For the second time that day, he could not believe his ears. Had Society gone mad while he was abroad? Or was it only the Hayward segment of it? “She cannot admit to bearing a child out of wedlock,” he said. “I cannot believe you will let her do it. Your influence may prevent every door being shut to her, but she will be treated differently. Women far inferior to her on every count will look down on her. Perhaps few will dare to insult her openly, but you well know that Society has a thousand ways of cutting while wearing a politely smiling face. The idea of her being subjected to such indignities—No, it is unthinkable. Lady Lithby, you must dissuade her from taking this step.”
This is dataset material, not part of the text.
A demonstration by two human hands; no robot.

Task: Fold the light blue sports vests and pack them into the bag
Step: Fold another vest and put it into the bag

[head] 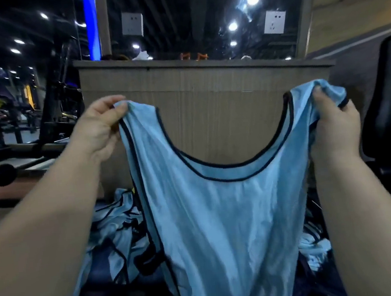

“She wants her child,” said Lady Lithby. “You must recall your servant from his errand.”
“Even if this were not completely mad, I could not call him off,” said the colonel. “Kenning has his orders. Everything has been arranged. He ought to be in Liverpool by now, if not on his way to Ireland.”
Chapter 15
Daisy did not lead his lordship to the nearest rathole but to his home farm and the pigsty.
They were still a good distance away when Lord Lithby discerned the small, lonely figure sitting atop the sty fence. Some of the men working in the farmyard glanced that way from time to time, but that was all. Apparently, they were used to the lad’s comings and goings.
Once upon a time, Lord Lithby recalled, before Hyacinth’s time, he used to hoist his daughter up onto that very fence. They would contemplate the pigs and converse.
Lord Lithby’s throat tightened.
The dog reached the boy first, and though she was her usual silently inscrutable self, Pip must have sensed her presence because he turned and looked round.
Lord Lithby composed himself, squared his shoulders, and approached the pigsty. The boy’s gaze shifted to him.
As he neared, Lord Lithby saw that one eye was bruised and swollen, making the child look like a little gargoyle.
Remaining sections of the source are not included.